Adsorption of water and ethanol on noble and transition-metal substrates: a density functional investigation within van der Waals corrections.

We report the results of extensive computational investigation of the adsorption properties of water and ethanol on several Cu-, Pt-, and Au-based substrates, including the close-packed unreconstructed Cu(111), Pt(111), and Au(111) surfaces, defected metal substrates with on-surface low-coordinated sites generated by the intermixing of Pt-Cu and Pt-Au in the topmost surface layers and strained on-surface and sub-surface Pt-layers at Cu(111) and Au(111) substrates. The calculations are based on the density functional theory (DFT) within the van der Waals (vdW) correction. For all the substrates, we found that water and ethanol bind via the anionic O atom to the cationic one-fold coordinated on-top metal sites, which enhances the adsorbate-substrate Coulomb interactions.
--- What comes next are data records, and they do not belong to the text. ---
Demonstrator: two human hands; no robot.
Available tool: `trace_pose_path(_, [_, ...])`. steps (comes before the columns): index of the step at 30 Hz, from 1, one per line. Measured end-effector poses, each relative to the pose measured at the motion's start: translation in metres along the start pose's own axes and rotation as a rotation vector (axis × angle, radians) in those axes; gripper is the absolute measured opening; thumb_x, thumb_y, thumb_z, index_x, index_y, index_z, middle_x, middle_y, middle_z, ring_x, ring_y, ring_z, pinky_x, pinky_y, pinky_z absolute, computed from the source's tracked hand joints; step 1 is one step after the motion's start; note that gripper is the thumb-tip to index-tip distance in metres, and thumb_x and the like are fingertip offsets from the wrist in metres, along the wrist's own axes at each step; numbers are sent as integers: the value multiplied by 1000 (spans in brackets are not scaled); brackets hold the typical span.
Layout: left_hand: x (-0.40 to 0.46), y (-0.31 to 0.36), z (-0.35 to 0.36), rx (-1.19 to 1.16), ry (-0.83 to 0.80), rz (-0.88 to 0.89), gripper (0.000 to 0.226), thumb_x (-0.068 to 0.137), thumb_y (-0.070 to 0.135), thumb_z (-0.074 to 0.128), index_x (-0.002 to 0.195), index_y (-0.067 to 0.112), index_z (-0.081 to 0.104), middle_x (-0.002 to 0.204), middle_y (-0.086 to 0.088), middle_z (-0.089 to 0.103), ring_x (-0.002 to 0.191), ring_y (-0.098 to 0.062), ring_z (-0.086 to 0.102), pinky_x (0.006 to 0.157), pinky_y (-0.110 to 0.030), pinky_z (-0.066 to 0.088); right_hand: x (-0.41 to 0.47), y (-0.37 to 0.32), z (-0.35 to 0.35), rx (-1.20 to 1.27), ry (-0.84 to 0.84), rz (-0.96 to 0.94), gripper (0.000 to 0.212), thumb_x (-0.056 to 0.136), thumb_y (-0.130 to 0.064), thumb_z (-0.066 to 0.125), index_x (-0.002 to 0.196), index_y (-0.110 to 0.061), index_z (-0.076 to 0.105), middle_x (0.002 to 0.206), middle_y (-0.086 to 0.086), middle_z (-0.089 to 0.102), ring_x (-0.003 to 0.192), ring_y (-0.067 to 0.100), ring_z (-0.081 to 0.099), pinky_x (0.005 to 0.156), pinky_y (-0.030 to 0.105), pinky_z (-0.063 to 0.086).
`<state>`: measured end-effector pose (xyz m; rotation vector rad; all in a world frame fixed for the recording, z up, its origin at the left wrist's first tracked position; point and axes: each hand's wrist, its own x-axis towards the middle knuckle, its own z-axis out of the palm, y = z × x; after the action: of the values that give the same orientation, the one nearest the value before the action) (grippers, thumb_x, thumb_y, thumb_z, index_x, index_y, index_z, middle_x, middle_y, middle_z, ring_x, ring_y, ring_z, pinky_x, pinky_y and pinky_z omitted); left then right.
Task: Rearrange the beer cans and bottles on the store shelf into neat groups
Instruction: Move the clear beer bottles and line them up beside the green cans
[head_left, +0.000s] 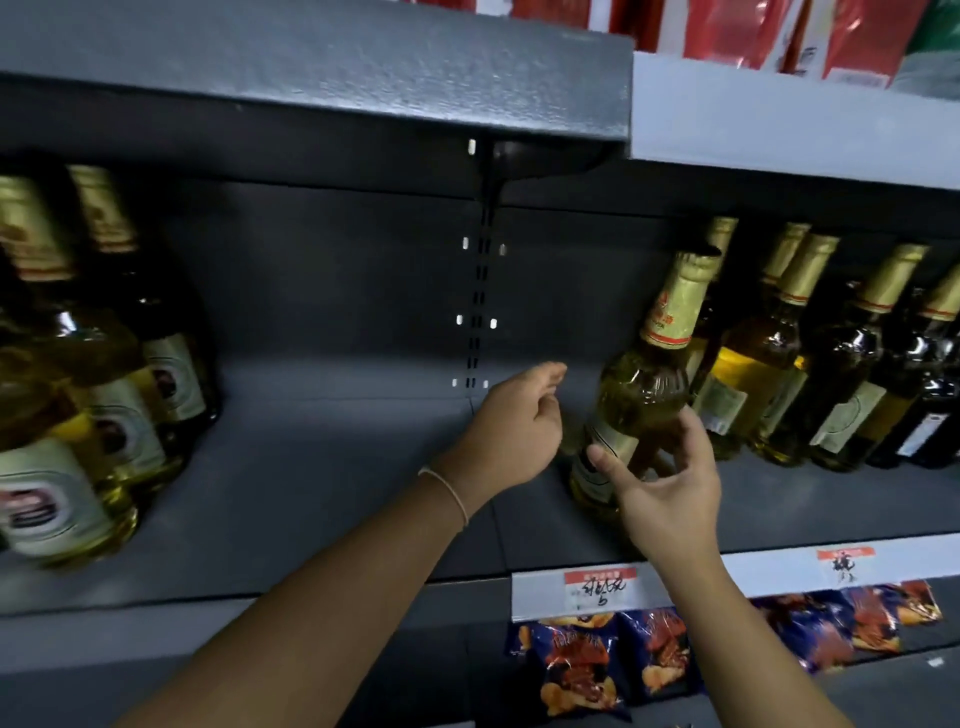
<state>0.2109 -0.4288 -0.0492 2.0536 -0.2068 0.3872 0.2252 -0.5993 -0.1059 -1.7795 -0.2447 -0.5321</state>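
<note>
A dark grey shelf (322, 467) runs across the whole view, its middle stretch bare. At its left end stands a cluster of gold-foiled bottles with pale labels (78, 395); at its right end a row of similar bottles (810, 358) lines the back. Just left of that row, one bottle (644, 384) stands tilted on the shelf. The right hand (670, 488) is spread wide in front of its lower body, thumb against the label, fingers relaxed and not closed round it. The left hand (514, 431), just left of the bottle, has loosely curled fingers and holds nothing. Below the shelf edge hang price tags (600, 587) and snack bags (613, 665).
</note>
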Motion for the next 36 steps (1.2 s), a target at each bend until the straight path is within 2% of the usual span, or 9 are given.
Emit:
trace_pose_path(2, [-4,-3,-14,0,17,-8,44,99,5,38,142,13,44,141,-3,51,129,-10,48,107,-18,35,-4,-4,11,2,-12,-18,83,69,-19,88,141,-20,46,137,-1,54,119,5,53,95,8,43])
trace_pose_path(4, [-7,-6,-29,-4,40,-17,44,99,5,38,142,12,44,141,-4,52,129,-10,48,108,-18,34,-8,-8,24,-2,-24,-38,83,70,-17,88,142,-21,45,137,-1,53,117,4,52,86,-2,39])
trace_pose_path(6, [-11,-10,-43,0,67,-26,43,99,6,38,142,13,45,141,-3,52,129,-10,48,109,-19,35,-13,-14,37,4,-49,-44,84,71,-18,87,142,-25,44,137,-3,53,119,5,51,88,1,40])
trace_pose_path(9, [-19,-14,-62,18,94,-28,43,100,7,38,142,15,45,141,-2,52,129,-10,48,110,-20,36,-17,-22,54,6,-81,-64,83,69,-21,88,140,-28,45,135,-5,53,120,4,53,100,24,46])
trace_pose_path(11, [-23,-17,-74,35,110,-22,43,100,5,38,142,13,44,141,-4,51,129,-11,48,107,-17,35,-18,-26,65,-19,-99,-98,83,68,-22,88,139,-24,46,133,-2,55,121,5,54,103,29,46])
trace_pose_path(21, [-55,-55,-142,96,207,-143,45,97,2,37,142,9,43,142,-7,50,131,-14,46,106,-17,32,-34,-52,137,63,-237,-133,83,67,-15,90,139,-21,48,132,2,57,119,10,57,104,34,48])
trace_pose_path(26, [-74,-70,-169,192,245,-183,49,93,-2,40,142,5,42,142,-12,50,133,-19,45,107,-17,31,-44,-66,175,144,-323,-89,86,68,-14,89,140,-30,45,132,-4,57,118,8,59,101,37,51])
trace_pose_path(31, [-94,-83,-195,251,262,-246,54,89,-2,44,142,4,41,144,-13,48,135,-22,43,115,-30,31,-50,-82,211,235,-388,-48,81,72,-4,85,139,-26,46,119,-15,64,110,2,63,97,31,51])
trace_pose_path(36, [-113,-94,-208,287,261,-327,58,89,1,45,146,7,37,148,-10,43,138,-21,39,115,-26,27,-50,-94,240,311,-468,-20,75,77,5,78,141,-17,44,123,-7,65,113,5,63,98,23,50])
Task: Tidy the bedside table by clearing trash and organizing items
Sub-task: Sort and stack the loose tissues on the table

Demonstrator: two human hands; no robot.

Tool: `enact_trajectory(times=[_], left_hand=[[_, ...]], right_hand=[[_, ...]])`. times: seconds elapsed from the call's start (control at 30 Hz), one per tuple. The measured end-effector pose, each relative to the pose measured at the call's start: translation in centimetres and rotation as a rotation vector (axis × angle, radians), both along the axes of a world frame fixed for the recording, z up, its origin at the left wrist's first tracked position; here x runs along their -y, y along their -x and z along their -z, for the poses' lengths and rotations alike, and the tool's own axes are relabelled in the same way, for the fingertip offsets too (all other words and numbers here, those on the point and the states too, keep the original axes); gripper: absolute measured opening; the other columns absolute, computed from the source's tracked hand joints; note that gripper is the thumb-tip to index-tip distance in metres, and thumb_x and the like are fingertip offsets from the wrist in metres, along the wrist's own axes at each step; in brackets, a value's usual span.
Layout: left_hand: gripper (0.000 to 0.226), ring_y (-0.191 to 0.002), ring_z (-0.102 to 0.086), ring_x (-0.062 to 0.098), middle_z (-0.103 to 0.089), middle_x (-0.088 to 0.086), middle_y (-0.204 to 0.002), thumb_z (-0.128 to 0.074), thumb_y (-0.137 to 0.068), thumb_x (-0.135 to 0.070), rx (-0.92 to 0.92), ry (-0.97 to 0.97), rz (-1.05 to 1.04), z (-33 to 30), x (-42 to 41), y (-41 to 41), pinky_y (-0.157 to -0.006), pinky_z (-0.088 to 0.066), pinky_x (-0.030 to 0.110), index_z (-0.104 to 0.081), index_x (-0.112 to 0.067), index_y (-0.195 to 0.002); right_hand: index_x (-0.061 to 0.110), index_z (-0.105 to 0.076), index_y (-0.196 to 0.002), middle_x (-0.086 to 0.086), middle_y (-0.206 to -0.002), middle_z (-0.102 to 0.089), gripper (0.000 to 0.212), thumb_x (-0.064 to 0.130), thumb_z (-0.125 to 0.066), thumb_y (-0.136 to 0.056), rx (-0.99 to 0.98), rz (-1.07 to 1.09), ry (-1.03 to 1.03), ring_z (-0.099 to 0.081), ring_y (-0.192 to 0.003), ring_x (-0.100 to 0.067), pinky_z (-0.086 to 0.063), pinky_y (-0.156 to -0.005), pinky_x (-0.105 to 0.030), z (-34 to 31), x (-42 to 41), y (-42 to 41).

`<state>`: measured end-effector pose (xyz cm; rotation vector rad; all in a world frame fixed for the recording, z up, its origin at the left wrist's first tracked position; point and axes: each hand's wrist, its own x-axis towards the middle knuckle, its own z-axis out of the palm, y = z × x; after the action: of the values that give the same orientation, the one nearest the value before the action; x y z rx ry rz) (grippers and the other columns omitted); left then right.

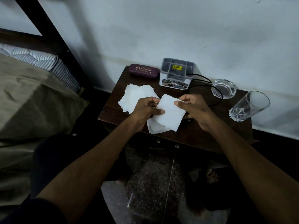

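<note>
Both hands' grip pinches white tissues [168, 113] over dark bedside table [202, 136] by wall [161, 29].

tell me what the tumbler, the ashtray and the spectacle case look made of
Tumbler: clear glass, see-through with a cut, faceted base. Ashtray: thick clear glass, glossy, with a notched rim. Spectacle case: maroon hard shell, matte, likely leatherette or plastic, with stamped gold lettering; which one cannot be told from here.
</note>
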<state>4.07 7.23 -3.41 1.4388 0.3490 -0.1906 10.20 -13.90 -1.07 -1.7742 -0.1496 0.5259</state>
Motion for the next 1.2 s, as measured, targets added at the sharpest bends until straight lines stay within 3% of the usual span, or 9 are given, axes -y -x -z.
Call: enact_trajectory(times=[0.17,0.33,0.47,0.63,0.8,0.87,1.0,1.2], left_hand=[[0.049,-0.090,-0.075,0.022,-0.078,0.005,-0.097,-0.082,-0.075,0.015,-0.026,0.000,0.017,-0.1,0.2,-0.1,-0.077,-0.061,0.032,-0.073,-0.001,-0.120],[0.022,-0.092,-0.072,0.021,-0.076,0.009,-0.100,-0.080,-0.084,0.003,-0.047,0.008,-0.033,-0.7,0.6,0.0,-0.073,-0.055,0.025,-0.075,-0.005,-0.104],[0.012,-0.087,-0.071,0.021,-0.076,0.009,-0.093,-0.079,-0.086,0.001,-0.044,0.000,-0.070,-0.6,0.4,0.0,-0.071,-0.054,0.026,-0.075,-0.010,-0.088],[0.013,-0.075,-0.070,0.018,-0.075,0.004,-0.078,-0.079,-0.088,-0.002,-0.037,-0.025,-0.102,-0.6,0.3,0.0,-0.061,-0.053,0.023,-0.075,-0.010,-0.079],[0.008,-0.075,-0.072,0.017,-0.077,0.009,-0.086,-0.077,-0.090,-0.003,-0.019,-0.013,-0.105,-0.9,0.2,0.2,-0.063,-0.057,0.023,-0.075,-0.006,-0.084],[0.006,-0.077,-0.072,0.016,-0.078,0.006,-0.086,-0.077,-0.091,-0.004,-0.017,-0.003,-0.127,-0.9,0.1,0.2,-0.065,-0.057,0.024,-0.076,-0.007,-0.086],[0.004,-0.087,-0.071,0.022,-0.076,0.009,-0.097,-0.075,-0.094,-0.009,-0.024,0.013,-0.165,-0.9,0.1,0.0,-0.068,-0.057,0.028,-0.074,-0.006,-0.097],[0.010,-0.073,-0.072,0.016,-0.077,0.006,-0.090,-0.079,-0.088,-0.005,-0.029,-0.035,-0.051,-1.4,-0.1,0.1,-0.060,-0.055,0.026,-0.073,-0.010,-0.094]], right_hand=[[-0.001,-0.071,-0.098,-0.006,-0.083,-0.072,0.026,0.025,-0.070,-0.098,0.062,0.010,0.064,-0.070,-0.067,-0.006,-0.052,-0.051,-0.022,0.2,-0.1,0.1],[0.014,-0.075,-0.100,-0.003,-0.089,-0.074,0.019,0.033,-0.073,-0.096,0.021,0.023,0.062,-0.070,-0.078,-0.013,-0.052,-0.058,-0.030,0.3,-0.2,0.0],[0.016,-0.072,-0.099,-0.008,-0.093,-0.075,0.004,0.015,-0.072,-0.096,0.000,-0.010,0.036,-0.072,-0.082,-0.017,-0.052,-0.062,-0.031,0.4,-0.1,0.0],[0.015,-0.069,-0.095,-0.006,-0.090,-0.075,0.010,0.005,-0.073,-0.093,-0.014,0.003,0.005,-0.074,-0.079,-0.015,-0.059,-0.066,-0.033,0.2,-0.3,0.3],[0.011,-0.072,-0.104,-0.018,-0.103,-0.077,0.014,0.009,-0.077,-0.091,-0.034,0.025,-0.013,-0.074,-0.091,-0.026,-0.059,-0.082,-0.047,0.3,-0.4,0.2],[0.005,-0.069,-0.114,-0.020,-0.113,-0.076,0.026,0.015,-0.078,-0.092,-0.078,0.035,-0.044,-0.075,-0.100,-0.026,-0.060,-0.088,-0.049,0.1,-0.5,0.3],[0.008,-0.064,-0.128,-0.011,-0.118,-0.076,0.040,0.014,-0.079,-0.091,-0.165,0.031,-0.104,-0.076,-0.107,-0.022,-0.063,-0.091,-0.044,-0.2,-0.6,0.5],[0.010,-0.067,-0.124,-0.009,-0.111,-0.078,0.037,-0.004,-0.073,-0.090,-0.057,0.066,-0.079,-0.077,-0.103,-0.024,-0.064,-0.084,-0.034,-0.3,-0.5,0.6]])
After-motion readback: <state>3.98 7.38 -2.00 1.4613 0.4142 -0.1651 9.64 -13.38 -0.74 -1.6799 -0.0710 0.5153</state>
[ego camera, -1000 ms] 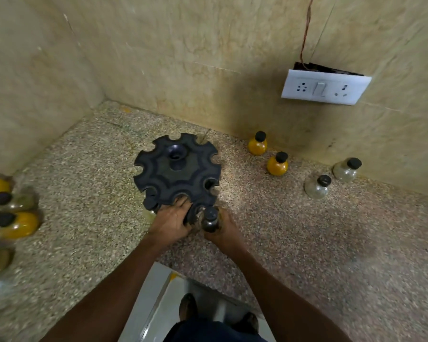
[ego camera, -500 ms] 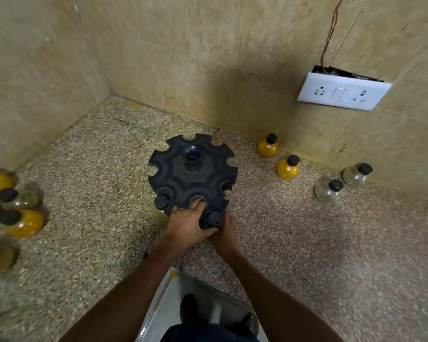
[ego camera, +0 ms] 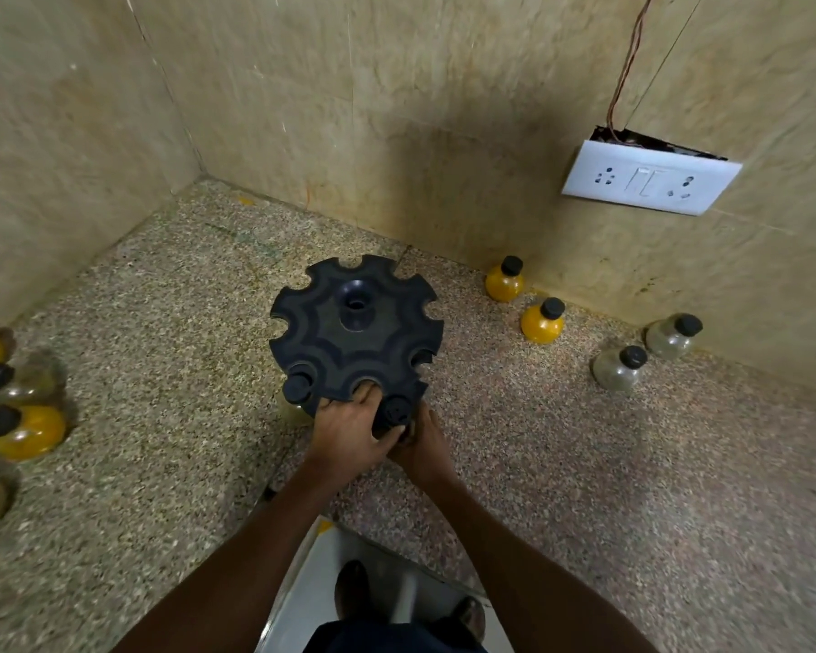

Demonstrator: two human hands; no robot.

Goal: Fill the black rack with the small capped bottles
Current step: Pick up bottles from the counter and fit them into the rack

For water, both DFT and DFT + vdW calculations predict a flat geometry. For ethanol, the DFT and DFT + vdW results are in contrast, namely, DFT yields a perpendicular orientation of the C-C bond with respect to the surface, while we obtained a parallel orientation of the C-C bond using DFT + vdW, which maximizes the adsorption energies. Despite expected deviations due to the nature of the weak adsorbate-substrate interactions, we found that the adsorption energy of water and ethanol shows a linear dependence as a function of the position of the center of gravity of the occupied d-band, and hence, the magnitude of the adsorption energy increases as the d-band center position shifts towards the Fermi energy. Thus, it indicates hybridization between the O p- and metal d-states, which determines the magnitude of the adsorption energy of water and ethanol on clean, low-coordinated, and strained noble and transition-metal substrates.